**Exercise prompt:**
Print the data below exactly, but only the lines from the one containing "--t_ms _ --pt" down to the one containing "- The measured", inclusive.

**Entries provided:**
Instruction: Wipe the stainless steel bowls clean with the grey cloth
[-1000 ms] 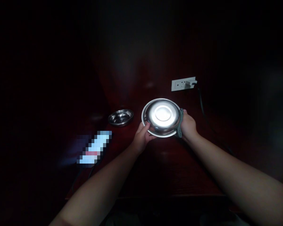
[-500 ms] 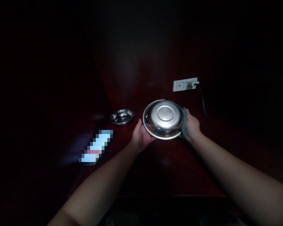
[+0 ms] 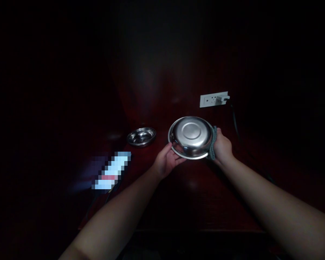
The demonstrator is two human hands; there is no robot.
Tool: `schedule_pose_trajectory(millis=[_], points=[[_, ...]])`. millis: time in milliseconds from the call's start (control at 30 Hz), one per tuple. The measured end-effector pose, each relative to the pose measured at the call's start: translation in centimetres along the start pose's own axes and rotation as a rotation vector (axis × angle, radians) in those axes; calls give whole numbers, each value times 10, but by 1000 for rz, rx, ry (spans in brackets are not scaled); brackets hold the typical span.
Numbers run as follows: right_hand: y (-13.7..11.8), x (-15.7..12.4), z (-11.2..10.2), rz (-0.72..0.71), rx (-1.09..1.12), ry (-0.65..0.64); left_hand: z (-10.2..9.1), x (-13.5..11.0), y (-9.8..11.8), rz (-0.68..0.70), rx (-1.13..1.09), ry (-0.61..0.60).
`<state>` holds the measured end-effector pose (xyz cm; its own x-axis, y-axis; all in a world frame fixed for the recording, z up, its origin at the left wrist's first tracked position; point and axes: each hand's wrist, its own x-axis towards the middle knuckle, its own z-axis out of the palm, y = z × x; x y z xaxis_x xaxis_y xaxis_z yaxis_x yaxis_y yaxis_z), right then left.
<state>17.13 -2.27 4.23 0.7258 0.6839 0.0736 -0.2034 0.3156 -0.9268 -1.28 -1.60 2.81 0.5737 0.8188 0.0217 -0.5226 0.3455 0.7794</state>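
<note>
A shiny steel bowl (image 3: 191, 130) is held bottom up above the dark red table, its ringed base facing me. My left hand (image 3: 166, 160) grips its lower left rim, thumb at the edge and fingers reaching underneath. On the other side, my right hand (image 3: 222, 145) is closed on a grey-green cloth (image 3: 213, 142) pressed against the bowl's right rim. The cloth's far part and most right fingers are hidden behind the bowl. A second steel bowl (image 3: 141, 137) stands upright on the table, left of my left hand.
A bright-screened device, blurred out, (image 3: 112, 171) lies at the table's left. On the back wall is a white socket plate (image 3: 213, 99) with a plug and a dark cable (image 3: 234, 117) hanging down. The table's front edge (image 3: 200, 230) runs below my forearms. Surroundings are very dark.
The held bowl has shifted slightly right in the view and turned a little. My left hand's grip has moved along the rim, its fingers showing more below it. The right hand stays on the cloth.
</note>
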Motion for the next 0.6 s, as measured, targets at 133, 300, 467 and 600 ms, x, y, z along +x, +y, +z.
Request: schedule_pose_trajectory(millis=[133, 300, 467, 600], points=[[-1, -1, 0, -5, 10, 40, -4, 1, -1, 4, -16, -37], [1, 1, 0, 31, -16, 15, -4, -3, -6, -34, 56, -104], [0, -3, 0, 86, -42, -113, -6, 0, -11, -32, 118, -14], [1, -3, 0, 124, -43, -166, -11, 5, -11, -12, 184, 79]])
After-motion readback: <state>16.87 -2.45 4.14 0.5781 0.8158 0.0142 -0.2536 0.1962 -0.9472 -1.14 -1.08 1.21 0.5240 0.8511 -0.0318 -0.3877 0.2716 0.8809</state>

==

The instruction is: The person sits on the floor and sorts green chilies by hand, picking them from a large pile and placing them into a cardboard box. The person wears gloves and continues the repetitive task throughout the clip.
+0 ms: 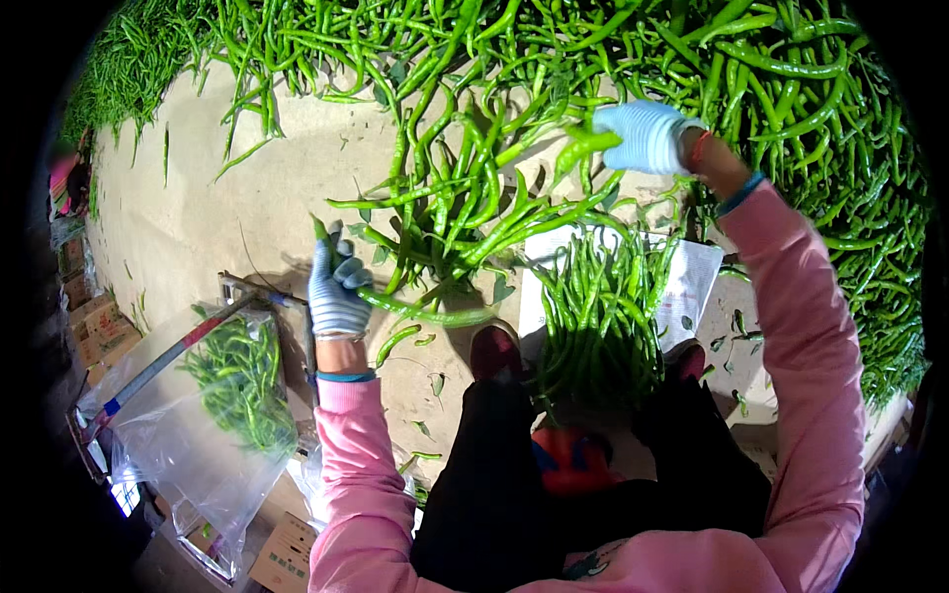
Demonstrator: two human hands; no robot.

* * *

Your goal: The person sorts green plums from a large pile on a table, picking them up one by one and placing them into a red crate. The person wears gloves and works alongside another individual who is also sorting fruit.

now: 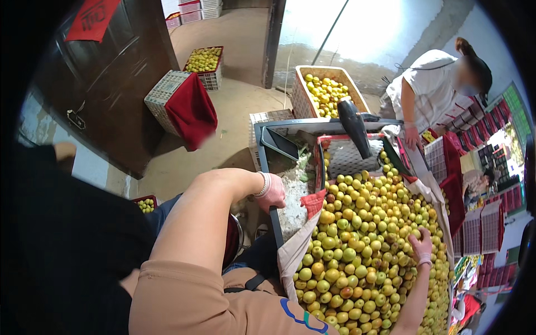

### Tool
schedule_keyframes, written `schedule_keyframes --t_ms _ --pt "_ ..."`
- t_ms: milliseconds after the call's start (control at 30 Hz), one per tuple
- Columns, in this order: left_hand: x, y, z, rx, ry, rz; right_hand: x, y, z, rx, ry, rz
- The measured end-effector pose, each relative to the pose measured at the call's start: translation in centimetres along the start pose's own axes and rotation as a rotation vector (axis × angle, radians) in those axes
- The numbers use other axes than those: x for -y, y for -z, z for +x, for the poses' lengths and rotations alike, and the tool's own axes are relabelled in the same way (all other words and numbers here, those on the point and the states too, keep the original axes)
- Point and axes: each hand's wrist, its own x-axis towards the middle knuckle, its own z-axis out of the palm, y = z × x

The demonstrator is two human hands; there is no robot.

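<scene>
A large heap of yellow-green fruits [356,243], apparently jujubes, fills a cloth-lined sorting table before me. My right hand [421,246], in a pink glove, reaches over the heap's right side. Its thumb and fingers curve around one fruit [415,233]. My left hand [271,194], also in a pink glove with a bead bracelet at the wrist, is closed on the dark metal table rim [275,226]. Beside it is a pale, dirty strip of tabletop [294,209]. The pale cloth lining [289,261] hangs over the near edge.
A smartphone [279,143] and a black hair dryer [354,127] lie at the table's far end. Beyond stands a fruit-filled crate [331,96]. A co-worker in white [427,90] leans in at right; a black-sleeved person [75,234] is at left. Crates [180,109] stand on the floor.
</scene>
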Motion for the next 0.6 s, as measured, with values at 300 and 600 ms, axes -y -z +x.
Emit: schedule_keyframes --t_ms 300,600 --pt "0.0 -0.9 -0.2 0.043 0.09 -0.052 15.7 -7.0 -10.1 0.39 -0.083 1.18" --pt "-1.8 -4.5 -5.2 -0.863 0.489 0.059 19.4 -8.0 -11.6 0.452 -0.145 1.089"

**Written answer:**
schedule_keyframes, written `schedule_keyframes --t_ms _ --pt "_ ..."`
- t_ms: milliseconds after the call's start (control at 30 Hz), one per tuple
- Columns, in this order: left_hand: x, y, z, rx, ry, rz; right_hand: x, y, z, rx, ry, rz
- The measured end-effector pose, each relative to the pose measured at the call's start: translation in centimetres along the start pose's own axes and rotation as a rotation vector (axis × angle, radians) in those axes

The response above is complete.